SUPPLIED DATA:
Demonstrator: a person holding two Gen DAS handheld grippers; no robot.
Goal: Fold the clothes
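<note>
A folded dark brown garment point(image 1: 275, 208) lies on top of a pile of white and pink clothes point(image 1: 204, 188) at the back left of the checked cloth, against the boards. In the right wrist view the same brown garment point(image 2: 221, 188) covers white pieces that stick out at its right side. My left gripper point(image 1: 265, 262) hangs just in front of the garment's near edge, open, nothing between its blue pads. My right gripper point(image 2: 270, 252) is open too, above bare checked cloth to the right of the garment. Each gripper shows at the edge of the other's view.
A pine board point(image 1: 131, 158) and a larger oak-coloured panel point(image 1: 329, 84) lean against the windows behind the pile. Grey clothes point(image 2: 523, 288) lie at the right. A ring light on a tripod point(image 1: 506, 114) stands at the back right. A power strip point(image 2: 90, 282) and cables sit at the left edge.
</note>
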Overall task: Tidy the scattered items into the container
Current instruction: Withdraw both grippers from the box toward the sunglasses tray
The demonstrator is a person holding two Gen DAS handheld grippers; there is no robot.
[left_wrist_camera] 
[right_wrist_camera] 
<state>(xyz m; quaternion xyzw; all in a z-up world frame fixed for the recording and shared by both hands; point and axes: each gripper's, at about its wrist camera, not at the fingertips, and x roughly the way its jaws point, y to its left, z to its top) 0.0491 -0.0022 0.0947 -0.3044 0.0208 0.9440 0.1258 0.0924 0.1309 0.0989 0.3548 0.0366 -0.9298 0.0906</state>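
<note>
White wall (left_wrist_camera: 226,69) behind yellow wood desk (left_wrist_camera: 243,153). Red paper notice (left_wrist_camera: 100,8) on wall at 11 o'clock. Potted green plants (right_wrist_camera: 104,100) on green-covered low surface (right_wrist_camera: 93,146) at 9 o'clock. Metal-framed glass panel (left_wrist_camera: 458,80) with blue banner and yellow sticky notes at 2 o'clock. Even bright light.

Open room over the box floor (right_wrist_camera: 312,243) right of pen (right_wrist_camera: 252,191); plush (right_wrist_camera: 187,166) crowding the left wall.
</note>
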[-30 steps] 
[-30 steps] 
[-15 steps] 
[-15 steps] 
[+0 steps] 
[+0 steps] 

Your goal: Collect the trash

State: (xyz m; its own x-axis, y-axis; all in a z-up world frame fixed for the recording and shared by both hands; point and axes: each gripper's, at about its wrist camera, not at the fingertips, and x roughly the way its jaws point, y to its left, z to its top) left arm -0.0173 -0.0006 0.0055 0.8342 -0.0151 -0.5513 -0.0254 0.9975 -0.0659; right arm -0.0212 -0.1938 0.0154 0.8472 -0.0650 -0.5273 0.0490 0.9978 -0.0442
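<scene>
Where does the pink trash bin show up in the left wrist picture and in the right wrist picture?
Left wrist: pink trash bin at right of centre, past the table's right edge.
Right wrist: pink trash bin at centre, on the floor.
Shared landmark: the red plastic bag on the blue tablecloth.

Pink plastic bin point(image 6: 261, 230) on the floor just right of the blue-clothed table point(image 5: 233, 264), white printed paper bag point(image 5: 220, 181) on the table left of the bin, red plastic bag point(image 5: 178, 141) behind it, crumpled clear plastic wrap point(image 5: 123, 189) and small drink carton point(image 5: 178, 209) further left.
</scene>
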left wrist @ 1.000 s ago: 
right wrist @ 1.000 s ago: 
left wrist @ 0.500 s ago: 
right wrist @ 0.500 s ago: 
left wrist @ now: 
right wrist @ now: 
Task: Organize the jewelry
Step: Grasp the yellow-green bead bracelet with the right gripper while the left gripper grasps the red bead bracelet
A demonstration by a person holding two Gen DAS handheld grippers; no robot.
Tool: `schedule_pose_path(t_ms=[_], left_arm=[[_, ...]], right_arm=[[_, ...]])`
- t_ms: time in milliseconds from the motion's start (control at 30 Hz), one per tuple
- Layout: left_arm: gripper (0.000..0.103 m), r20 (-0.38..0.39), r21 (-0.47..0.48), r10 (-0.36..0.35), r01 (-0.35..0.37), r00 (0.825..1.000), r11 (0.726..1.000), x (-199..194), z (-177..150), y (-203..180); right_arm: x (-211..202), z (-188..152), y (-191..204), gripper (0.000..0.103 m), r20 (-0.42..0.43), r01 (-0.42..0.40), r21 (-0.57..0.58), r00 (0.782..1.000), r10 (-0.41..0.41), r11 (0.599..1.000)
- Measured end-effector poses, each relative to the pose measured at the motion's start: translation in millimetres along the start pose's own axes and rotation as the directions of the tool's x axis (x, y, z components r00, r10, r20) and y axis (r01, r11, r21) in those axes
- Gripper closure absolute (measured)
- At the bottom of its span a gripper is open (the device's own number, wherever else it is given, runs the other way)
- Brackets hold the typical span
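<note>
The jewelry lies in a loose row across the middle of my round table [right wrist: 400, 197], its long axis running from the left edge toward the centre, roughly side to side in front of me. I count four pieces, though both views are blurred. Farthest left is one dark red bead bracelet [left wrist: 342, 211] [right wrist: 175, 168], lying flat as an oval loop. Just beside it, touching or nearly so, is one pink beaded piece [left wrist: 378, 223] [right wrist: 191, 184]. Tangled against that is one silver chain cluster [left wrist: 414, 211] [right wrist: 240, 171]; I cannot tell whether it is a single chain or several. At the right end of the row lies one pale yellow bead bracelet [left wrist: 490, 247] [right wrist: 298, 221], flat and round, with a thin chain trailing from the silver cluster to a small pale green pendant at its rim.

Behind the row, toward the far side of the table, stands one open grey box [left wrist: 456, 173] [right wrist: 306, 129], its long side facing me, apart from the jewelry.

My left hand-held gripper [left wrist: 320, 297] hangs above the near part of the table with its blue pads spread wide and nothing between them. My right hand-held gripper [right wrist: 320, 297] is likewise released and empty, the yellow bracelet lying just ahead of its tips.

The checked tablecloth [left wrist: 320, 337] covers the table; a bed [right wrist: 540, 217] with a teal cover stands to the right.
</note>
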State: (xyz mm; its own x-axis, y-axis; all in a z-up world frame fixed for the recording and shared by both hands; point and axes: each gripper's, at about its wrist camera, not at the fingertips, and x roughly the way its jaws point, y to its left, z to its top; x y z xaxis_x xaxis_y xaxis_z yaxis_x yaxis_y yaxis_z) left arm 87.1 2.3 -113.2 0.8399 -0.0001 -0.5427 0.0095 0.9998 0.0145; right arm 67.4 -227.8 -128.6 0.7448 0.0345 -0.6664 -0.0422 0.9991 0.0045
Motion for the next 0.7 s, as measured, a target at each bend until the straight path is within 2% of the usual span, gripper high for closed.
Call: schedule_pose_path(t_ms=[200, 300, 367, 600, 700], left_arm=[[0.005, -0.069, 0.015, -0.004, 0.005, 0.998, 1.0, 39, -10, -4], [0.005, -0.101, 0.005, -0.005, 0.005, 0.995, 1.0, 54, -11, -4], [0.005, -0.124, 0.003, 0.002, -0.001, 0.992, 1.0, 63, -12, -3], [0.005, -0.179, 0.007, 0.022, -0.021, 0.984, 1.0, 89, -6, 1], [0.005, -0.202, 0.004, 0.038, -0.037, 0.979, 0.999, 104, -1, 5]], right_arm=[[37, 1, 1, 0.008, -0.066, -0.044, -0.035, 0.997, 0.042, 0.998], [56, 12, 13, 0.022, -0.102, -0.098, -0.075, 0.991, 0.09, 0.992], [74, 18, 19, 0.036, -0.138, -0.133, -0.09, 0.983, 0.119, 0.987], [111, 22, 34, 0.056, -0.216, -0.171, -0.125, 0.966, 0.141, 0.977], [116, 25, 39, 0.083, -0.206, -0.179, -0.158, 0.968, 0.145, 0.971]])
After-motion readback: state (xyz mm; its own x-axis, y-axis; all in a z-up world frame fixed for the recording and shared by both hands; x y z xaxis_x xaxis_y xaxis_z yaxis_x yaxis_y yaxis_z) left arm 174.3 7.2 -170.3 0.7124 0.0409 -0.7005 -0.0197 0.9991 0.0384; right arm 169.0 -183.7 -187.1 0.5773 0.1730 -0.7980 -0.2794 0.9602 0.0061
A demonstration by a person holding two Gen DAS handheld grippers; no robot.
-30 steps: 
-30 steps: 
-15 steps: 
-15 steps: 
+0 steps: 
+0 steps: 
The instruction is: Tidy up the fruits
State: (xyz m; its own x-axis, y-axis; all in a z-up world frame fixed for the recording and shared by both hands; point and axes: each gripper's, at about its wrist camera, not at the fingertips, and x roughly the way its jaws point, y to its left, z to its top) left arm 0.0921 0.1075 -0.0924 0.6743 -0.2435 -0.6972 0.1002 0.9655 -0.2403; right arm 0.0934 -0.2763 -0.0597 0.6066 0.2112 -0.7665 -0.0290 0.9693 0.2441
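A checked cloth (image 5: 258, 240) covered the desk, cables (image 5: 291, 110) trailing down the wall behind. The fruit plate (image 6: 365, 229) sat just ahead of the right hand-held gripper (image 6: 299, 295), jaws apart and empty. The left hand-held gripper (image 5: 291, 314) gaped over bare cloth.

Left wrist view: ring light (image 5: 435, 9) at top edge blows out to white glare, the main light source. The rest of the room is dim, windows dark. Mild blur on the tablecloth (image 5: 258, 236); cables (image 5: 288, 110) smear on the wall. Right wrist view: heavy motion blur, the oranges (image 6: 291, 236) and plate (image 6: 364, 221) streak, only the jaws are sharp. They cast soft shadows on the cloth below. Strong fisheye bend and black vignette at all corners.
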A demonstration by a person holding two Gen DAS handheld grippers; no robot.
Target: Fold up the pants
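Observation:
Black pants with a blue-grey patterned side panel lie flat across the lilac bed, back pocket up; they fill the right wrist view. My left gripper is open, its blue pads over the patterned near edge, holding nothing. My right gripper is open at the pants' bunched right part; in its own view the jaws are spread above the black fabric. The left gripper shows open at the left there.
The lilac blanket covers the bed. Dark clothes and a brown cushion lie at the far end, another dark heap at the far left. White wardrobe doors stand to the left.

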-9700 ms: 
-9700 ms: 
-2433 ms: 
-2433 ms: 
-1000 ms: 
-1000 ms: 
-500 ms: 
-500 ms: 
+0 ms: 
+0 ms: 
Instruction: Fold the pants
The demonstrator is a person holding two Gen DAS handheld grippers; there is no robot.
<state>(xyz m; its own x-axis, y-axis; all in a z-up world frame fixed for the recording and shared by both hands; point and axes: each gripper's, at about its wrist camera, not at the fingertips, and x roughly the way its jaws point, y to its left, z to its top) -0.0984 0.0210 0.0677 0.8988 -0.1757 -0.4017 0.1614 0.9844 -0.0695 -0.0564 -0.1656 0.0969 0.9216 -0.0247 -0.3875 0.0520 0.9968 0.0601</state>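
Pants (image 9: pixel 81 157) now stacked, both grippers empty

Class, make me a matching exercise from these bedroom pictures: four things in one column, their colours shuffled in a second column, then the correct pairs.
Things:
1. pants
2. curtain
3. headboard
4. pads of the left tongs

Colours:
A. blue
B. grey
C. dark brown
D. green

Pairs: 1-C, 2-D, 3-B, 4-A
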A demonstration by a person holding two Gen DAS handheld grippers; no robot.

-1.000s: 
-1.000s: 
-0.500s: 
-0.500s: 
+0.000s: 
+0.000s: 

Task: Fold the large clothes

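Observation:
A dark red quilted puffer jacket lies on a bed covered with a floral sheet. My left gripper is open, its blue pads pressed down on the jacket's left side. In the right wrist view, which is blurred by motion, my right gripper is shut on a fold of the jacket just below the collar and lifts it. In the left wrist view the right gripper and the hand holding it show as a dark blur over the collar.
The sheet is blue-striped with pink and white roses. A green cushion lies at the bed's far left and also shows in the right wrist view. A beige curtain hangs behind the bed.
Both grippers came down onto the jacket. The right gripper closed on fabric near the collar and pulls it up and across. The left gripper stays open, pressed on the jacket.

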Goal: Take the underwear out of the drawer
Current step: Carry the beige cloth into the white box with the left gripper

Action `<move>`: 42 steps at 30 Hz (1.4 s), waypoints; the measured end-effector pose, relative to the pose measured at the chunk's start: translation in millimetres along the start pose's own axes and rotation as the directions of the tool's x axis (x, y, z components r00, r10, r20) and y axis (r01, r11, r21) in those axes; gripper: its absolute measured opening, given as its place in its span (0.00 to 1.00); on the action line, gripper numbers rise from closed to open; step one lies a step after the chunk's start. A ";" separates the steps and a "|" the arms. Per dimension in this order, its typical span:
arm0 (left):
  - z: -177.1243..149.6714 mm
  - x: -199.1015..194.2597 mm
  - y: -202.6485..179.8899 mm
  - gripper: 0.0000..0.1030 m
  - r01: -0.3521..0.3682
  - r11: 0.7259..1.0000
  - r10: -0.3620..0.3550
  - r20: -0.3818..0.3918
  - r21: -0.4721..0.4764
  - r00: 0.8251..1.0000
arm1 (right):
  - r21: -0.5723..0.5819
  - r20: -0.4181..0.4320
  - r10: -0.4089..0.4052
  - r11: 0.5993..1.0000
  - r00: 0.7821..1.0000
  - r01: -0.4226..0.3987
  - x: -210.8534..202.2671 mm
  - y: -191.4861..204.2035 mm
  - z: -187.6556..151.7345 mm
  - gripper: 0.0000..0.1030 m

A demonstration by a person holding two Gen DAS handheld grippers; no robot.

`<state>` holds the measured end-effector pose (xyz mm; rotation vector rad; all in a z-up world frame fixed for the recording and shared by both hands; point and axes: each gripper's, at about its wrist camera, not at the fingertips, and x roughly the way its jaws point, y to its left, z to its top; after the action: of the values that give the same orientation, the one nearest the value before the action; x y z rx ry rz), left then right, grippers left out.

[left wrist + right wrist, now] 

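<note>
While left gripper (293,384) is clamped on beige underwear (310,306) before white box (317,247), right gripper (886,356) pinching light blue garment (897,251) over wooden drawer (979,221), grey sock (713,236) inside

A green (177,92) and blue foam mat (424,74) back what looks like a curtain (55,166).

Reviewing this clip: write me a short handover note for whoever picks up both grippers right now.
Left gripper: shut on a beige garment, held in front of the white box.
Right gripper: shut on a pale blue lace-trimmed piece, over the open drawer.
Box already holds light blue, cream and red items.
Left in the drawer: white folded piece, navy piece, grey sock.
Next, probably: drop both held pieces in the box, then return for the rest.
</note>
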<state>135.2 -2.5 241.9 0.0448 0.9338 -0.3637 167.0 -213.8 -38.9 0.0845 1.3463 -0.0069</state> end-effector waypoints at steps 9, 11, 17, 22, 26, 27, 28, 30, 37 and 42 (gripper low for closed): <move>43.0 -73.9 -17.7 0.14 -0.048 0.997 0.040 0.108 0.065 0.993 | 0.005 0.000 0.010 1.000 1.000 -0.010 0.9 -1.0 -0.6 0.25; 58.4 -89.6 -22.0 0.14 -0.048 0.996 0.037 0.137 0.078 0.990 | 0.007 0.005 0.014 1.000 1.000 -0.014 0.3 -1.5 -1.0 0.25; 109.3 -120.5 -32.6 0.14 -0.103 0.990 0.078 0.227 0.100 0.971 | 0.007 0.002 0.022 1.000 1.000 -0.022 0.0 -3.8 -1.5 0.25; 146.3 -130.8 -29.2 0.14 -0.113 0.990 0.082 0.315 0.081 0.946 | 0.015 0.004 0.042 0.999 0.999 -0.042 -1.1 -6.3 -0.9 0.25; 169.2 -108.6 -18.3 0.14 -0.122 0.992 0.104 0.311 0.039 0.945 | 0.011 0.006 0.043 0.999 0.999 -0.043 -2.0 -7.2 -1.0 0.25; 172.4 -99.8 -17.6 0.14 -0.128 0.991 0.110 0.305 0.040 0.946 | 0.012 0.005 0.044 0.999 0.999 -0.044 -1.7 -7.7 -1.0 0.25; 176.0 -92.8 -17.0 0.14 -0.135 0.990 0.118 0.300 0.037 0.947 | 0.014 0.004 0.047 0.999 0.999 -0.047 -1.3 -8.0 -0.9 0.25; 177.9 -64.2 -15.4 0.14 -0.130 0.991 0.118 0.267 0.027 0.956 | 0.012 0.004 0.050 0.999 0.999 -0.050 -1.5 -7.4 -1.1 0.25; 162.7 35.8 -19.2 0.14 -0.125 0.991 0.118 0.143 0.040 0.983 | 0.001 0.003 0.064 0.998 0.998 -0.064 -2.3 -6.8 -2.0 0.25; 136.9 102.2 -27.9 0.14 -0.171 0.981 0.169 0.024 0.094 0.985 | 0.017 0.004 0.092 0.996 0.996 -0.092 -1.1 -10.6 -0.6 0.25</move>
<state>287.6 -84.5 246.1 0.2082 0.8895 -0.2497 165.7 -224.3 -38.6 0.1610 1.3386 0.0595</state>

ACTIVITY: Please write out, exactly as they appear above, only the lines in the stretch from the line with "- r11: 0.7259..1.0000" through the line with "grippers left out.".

EXERCISE SOLUTION:
  - r11: 0.7259..1.0000
  - r10: -0.3620..0.3550
  - r20: -0.3818..0.3918
  - r21: -0.4721..0.4764
  - r00: 0.8251..1.0000
arm1 (right):
  - r21: -0.5723..0.5819
  - r20: -0.4181..0.4320
  - r10: -0.4089..0.4052
  - r11: 0.5993..1.0000
  - r00: 0.7821..1.0000
  - r01: -0.4226..0.3987
  - x: -210.8534..202.2671 mm
  - y: -191.4861..204.2035 mm
  - z: -187.6556..151.7345 mm
  - gripper: 0.0000..0.1030 m

A demonstration by a person holding two Gen DAS handheld grippers; no robot.

`<state>` holds the measured end-effector pose (xyz mm; rotation vector rad; all in a z-up world frame fixed for the recording and shared by both hands; point and axes: each gripper's, at about its wrist camera, not at the fingertips, and x roughly the way its jaws point, y to its left, z to its top; after the action: of the values that give the same orientation, the one nearest the value before the action; x y z rx ry rz), left then right, grippers left out.

Nothing else goes in the answer.